Ali Eralp
09 Ocak 2012
Atatürk’ün resimlerine baktınız mı hiç?
Ama iş olsun diye değil. Şöyle alıcı gözle…
Birçok devlet adamında, politikacıda göremeyeceğiniz, bulamayacağınız bir özellik var onda: Nedir bu özellik? Halkı ile iç içe geçmiş, bütünleşmiş, kaynaşmış bir liderdir o.
Halkını seviyor. İnsanları seviyor. Yalan söylemiyor. Aldatmıyor… Bağırmıyor, çağırmıyor. Öfkelenmiyor. “Kimseye “Ananı da al git…” demiyor.
Her zaman, her koşulda, her yerde dinliyor onları. Hem de Tüm dikkatini konuştuğu kişinin üzerinde yoğunlaştırarak, büyük bir ilgiyle dinliyor…

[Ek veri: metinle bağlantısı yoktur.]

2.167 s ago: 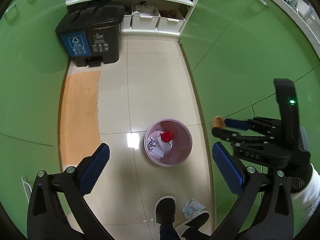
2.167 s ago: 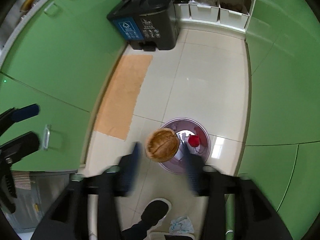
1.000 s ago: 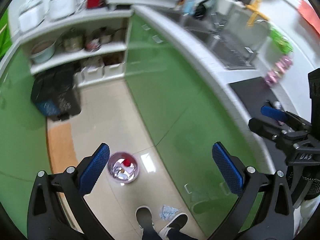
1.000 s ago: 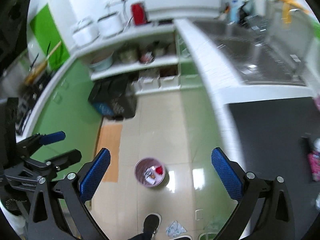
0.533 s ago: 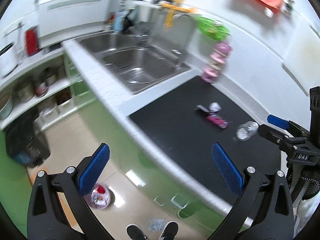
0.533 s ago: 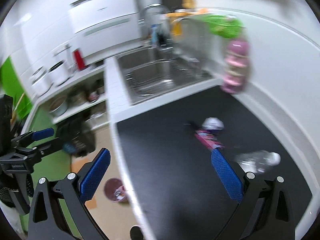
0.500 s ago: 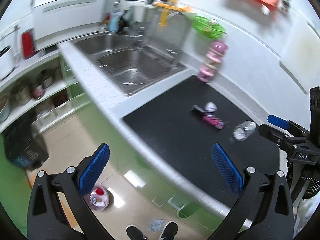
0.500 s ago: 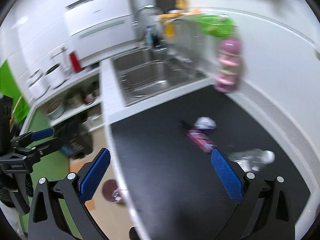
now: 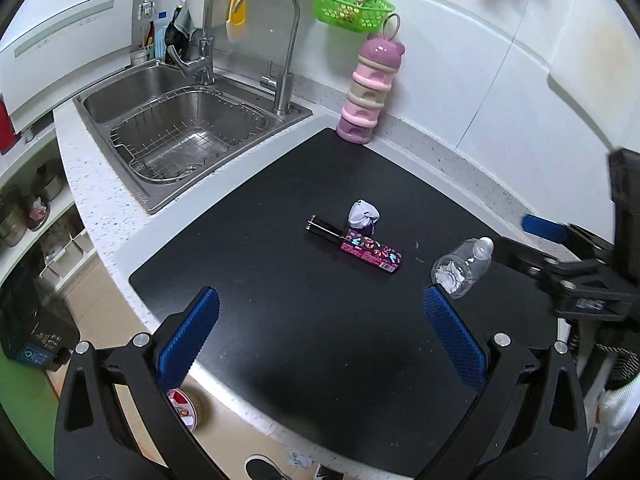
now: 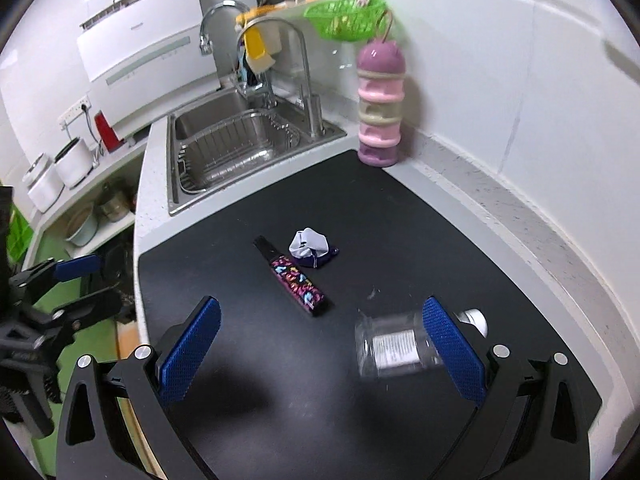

Halkı da onu çok seviyor. Onunla yan yana olmaktan, onu dinlemekten büyük bir mutluluk ve sevinç duyuyor. Atatürk’ün resimlerinin her karesinde, her parçasında bunu görebilirsiniz.
Bu fotoğraflarda kurgu yok, düzenleme yok… Tümü de doğal…
Sadece sevgi seli var. Saygı seli var.
Sevginin resmidir onlar…
Önümde bir fotoğraf duruyor. Bakıyorum. Fotoğrafta Atatürk ve çevresinde toplanan insanlar… Onu sevecenlikle, içtenlikle, hayranlıkla dinliyorlar… Hepsi de günebakan çiçekleri gibi yönünü Atatürk’e çevirmiş… Mutlulukları, sevgileri, saygıları, gülümseyen yüzlerinden, gözlerinden okunuyor…
Halkıyla diz dize. Yan yana…
Güvenlik çemberi, koruma ordusu yok çevresinde. Ne onu protesto eden gençler var ne de gençleri yerlerde sürükleyen, döven, söven korumalar…
Tüm Türkiye’yi Silivri, Hasdal zindanlarına dönüştürseniz, bu sevgiyi, bu saygıyı kazana bilir misiniz? Sıradan bir vatandaş gibi, bir Atatürk gibi korkmadan, çekinmeden halkın arasına karışabilir misiniz? 0nlarla bütünleşebilir misiniz?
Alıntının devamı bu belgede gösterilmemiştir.